Literally translated, "ikhandlela eliphilisayo" means "the candle that gives life." In this piece, Buthelezi captures the dwindling flame of a candle atop a man's head, both of whom are enveloped in shadows. The dim light from the candle is the only source of illumination against the all-consuming darkness. This serves as a potent metaphor for hope, resilience, and the enduring spirit of humanity. The choice of placing the candle on the head could suggest the power of the human mind, its ability to remain a beacon even in the face of adversity. The almost extinguished candle speaks to the fragility of hope but also its persistence. It’s a meditation on the transitory nature of life, and yet, the eternal spark of hope that resides within.

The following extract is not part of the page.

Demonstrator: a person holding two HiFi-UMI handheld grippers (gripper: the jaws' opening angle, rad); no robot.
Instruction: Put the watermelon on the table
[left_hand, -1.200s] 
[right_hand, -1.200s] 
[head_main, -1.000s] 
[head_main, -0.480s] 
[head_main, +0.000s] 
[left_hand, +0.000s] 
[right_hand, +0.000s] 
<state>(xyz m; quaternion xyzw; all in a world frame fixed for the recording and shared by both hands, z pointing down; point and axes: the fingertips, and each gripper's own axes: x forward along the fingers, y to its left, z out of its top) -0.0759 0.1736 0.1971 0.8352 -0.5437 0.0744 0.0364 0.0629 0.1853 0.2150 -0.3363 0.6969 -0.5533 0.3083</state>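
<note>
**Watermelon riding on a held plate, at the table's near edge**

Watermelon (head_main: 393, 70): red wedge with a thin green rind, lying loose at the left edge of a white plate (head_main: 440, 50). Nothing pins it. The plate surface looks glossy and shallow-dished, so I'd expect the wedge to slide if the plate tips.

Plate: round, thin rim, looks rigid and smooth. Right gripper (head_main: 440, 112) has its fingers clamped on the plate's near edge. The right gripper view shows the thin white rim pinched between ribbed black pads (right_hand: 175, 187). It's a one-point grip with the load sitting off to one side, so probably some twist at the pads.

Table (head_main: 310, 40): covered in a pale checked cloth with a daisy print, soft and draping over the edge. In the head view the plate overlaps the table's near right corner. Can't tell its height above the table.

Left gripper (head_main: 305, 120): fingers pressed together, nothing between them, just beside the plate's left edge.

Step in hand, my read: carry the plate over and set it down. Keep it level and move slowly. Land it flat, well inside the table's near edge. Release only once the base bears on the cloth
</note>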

The title "Engcwele" refers to "holy" or "sacred" in Zulu. This artwork,perhaps the most intimate, portrays a man, his eyes serenely closed, as if in deep introspection or prayer, shielded behind a contrasting white lace veil. The veil, often associated with sanctity and purity in various cultures, could symbolize a barrier between the mundane and the divine, the seen and the unseen. The obscured face invites viewers to contemplate the notion of hidden divinities within every individual, emphasizing the sanctity of the human spirit.

Mpumelelo Buthelezi Mpumelelo Buthelezi

"Zimboze 1" and "Vala amehlo" by Mpumelelo Buthelezi

"Zimboze 1" stands in stark contrast to the others, focusing on abstraction rather than detail. The blurred black shadow on a white wall might initially come across as elusive, but it's this very obscurity that's its strength. The shadow, devoid of distinct features, becomes a universal symbol, representing any and every individual. It speaks to the fleeting nature of existence, the transient moments that blur past us, and the ephemeral nature of memory and life itself.

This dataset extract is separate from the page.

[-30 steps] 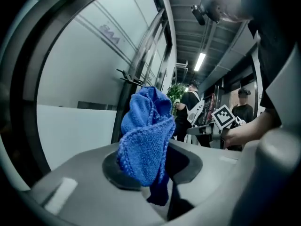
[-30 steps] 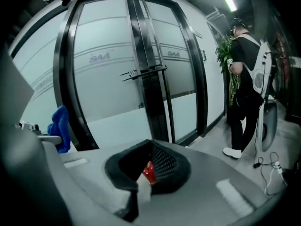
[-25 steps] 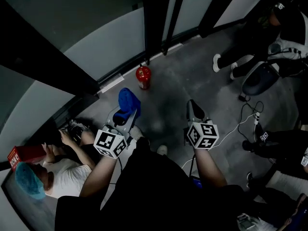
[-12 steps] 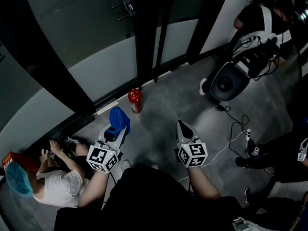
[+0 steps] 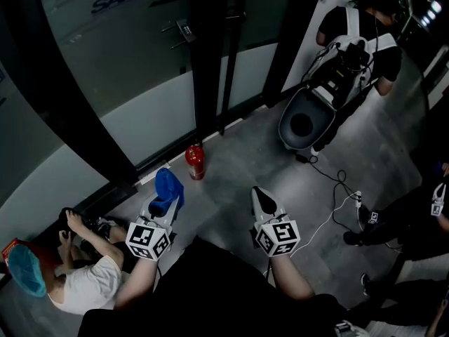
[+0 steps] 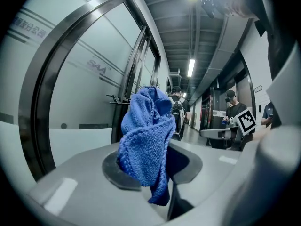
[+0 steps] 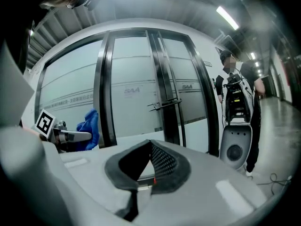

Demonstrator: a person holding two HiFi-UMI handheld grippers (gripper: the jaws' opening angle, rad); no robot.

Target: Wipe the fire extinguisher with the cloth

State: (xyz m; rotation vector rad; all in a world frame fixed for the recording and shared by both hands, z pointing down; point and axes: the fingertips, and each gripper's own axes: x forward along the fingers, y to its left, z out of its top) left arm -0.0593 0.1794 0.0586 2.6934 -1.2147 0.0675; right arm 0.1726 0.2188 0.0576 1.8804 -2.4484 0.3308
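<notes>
Since a second ago the head view has swung upward, so the red fire extinguisher (image 5: pixel 195 161) now sits lower and further left in it, and more of the glass door (image 5: pixel 151 83) shows above. The extinguisher stands upright on the grey floor (image 5: pixel 231 174) at the foot of the door frame, and nothing is touching it. By its look it is a rigid metal cylinder, fairly heavy and smooth, and top-heavy enough to tip if pushed high up. It would be best steadied at the neck or handle while its body is wiped. The blue cloth (image 6: pixel 146 140) is soft, light knit that bunches and drapes. It is pinched in the jaws of the left gripper (image 5: pixel 164 203) and stands up in a loose wad above them, near the extinguisher but not yet on it. That gripper is held low at the end of a forearm stretched forward, pointing up-frame toward the extinguisher. The right gripper (image 5: pixel 259 194) is level with it and well apart to the right, its jaws pressed together on nothing and aimed at the door. Further out, a person in a blue cap (image 5: pixel 28 272) sits on the floor at the left. Another person stands with a round-fronted machine (image 5: pixel 303 121) at the upper right, and a white cable (image 5: pixel 330 213) trails across the floor.
</notes>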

In Zulu, "Vala amehlo" translates to "close your eyes." This piece is both haunting and profound. Multiple hands, wrapped in pristine white bandages, cover the face of a black man. The bandaged hands could be seen as both protective and restrictive. They shield the man from the external world, yet simultaneously blind him, suggesting themes of protection, isolation, and perhaps even self-imposed ignorance. The image is a potent commentary on society's collective response to trauma, often choosing to 'close our eyes' to harsh realities, seeking solace in the cocoon of denial.

A Journey Beyond the Self

While Ukuzihlukanisa begins with Buthelezi’s introspective journey, it soon encompasses a broader spectrum of humanity. By inviting friends into his makeshift studio, he underscores the universality of the questions he grapples with, and in doing so, elevates the series from a personal testament to a collective exploration.

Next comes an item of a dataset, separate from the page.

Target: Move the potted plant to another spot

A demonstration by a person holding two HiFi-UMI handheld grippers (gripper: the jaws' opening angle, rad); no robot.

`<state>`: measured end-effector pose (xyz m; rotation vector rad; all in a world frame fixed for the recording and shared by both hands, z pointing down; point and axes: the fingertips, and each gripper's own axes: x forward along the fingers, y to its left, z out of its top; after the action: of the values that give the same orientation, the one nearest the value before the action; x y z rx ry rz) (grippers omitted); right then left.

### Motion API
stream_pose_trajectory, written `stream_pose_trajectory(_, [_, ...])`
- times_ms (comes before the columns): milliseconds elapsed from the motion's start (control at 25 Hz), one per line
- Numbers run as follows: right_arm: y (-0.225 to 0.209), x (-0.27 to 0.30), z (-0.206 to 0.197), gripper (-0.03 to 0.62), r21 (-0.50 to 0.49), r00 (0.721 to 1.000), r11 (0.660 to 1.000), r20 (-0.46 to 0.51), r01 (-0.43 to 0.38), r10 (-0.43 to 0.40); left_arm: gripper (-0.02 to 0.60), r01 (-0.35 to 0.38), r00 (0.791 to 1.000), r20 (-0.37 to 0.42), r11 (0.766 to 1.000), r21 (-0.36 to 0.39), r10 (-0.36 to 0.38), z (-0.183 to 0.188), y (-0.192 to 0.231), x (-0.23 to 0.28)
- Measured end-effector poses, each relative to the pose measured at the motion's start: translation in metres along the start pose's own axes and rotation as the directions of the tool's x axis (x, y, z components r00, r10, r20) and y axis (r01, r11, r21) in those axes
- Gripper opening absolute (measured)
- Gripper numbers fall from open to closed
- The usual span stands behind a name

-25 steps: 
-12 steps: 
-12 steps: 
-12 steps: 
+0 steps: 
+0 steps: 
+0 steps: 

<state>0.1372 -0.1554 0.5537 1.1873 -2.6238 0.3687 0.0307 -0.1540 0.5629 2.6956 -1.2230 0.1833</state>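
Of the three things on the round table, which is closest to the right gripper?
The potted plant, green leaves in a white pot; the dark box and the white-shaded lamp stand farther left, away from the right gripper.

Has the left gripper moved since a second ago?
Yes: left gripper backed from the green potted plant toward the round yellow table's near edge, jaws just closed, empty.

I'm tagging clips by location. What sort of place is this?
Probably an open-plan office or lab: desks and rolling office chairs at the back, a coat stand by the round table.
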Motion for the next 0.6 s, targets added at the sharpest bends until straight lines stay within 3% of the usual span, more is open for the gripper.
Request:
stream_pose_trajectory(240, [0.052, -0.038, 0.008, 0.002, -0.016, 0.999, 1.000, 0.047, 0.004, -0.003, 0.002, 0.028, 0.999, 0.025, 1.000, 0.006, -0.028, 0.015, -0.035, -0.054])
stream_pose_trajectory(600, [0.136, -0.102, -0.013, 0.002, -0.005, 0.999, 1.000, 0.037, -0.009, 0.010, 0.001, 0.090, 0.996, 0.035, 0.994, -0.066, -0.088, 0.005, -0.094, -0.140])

In essence, Buthelezi’s artworks in this series are more than mere photographs. They are visual manifestations of deep introspection, a journey within, and a quest for understanding the dualities of life — light and dark, seen and unseen, transient and eternal. Each piece serves as a reflective mirror, urging viewers to embark on their own introspective journeys. Through these artworks, Buthelezi communicates the complexities of the human experience, especially during a time of global upheaval, reminding us of our inherent resilience, fragility, and the profound spiritual quests that often lie beneath the surface.

As viewers, we are left not just with the stunning imagery, but with an invitation—to reflect, to question, and perhaps, to find our own answers in these uncertain times.